Clarisse Nicoïdski: „Die Augen Die Hände Der Mund & Wege der Wörter“

hue vida i si fizu boca | es war Leben und wurde Mund

Clarisse Nicoïdski (1938-1996) war eine französische Schriftstellerin, die ihre Romane und ihre kunstkritischen Schriften auf Französisch verfasste. Ihre Muttersprache war jedoch eine andere. Ihre Lyrik schrieb Nicoïdski auf Sephardisch, der Sprache der Juden, die nach 1492 aus Spanien ausgewiesen wurden (Alhambra-Edikt) und in die Diaspora gingen. Die Sprache, heute unter ISO 639-3-Code: lad geführt, hat verschiedene Bezeichnungen: Ladino, Djudezmo, Djidio, Djudeo Espanyol, Judenspanisch, Spaniolit, Espanyolico oder Hakitía.

Die Entscheidung Nicoïdskis, allein ihre Lyrik auf Sephardisch zu schreiben, versteht sie selbst als Totengebet, „als Kaddisch für ihre verstorbene Mutter und die verlorene Kindheitssprache.“ Nicoïdski schreibt im Vorwort zu der Herausgabe der Gedichte Lus ojus las manus la boca 1978:

Meine Mutter war eine Italienerin, aufgewachsen in Triest, ursprünglich aus Sarajevo. Mein Vater, der in Sarajevo aufwuchs, traf sie 1936 in Spanien (Barcelona), wo ihre Familie zu jener Zeit lebte. […] Viele Sprachen wurden Zuhause gesprochen: Italienisch, Serbokroatisch, einige Wörter auf Deutsch und ein wenig Französisch. […] Eine Sprache hatten meine Eltern, die beiden bekannt war: wir nannten sie „unser Spanisch“ und sie stammte von unseren Großeltern, die zu den „türkischen Osmanen“ gelangten, wie es hieß, seit der Inquisition Spaniens. Diese Sprache assimilierte viele Wörter der fremden Länder, die sie durchquerte.

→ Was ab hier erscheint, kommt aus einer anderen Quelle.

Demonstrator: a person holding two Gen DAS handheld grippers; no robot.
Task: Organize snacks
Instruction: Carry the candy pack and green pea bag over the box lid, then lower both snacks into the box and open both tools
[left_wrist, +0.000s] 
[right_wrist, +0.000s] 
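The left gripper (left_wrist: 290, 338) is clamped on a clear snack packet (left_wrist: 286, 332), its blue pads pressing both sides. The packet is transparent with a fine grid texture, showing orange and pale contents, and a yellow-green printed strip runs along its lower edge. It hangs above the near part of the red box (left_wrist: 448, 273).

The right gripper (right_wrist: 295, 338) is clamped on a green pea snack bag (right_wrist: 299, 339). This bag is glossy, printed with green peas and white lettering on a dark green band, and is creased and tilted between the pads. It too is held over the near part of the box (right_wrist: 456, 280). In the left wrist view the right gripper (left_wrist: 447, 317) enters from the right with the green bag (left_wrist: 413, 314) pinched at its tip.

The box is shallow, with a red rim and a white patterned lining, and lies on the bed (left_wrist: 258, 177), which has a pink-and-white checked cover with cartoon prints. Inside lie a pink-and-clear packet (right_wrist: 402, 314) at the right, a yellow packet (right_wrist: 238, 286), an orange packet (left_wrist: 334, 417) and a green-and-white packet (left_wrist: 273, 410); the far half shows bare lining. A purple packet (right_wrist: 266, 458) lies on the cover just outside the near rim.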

Wir folgen in den Gedichten einer Rede gegen das Vergessen, einem Plädoyer für den Gebrauch einer Sprache, gegen die Versteinerung, gegen die Stummheit. Diese Rede ist angesichts der Tatsache, dass der in Sarajevo verbliebene Teil der Familie in der Shoah zu Tode kam, viel mehr als nur ein Kieselstein auf den Gräbern der Vorfahren.

und wie sollte ich
eure verlorenen Augen vergessen
(aus: Die Augen)

Das sind die beiden ersten Verse des Bandes, ein Auftakt, der mit geringen Worten alles sagt. So ist das poetische Verfahren der Autorin: Der Schrei, das Entsetzen über das Unsagbare findet Platz in Worten von größter Allgemeinheit, lässt jedoch Raum für die vielen Toten.

es war Leben
und wurde Mund
(aus: Der Mund)

was wirst du sagen?
in deinem Mund
können die Wörter Steine sein

und können Wörter sein

was wirst du sagen?
(aus: Wege der Wörter)

Die Gedichte Nicoïdskis sind von erdrückender Intimität, weil sie mit den Toten sprechen, gegen den Tod sprechen.

im inculgaré a tus bezus
com’un cantu
si me dexas
comu palavra di maldición
mi inculgaré
a tu hora
cuando si quedará
di spantu
in las callis di mi pasadu
ondi ti starás
caminandu

ich werde mich an deine Lippen hängen
wie ein Lied
wenn du mich verlässt
wie ein Wort des Fluches
werde ich mich
an deine Zeit hängen
wenn sie vor Entsetzen
anhalten wird
auf den Straßen meiner Vergangenheit
wo du stets
wandeln wirst
(aus: Wege der Wörter)

Das vollständige Manuskript von Caminus di Palavras ist verschollen. Juana und Tobias Burghardt haben Übersetzungen ins Spanische und Englisch gesichtet und drei für verloren gehaltene Texte Nicoïdskis zusätzlich zu den 19 Gedichten, die 1980/81 in der Zeitschrift poesía vorabgedruckt wurden, ins Deutsche übertragen.

Nicoïdski weckte in Juan Gelman den Wunsch, auf Sephardisch zu schreiben. Er verfasste Dibaxu | Debajo von 1983 bis 1985 und notiert:

Als hätte die äußerste Einsamkeit des Exils mich zu den Wurzeln in der Sprache gedrängt, die tiefsten und verbanntesten der Sprache. […] Hingegen weiß ich, dass mir die sephardische Syntax eine verlorene Reinheit und ihre Diminutive zurückgab, eine Zärtlichkeit anderer Zeiten, die lebendig ist und deshalb voller Trost.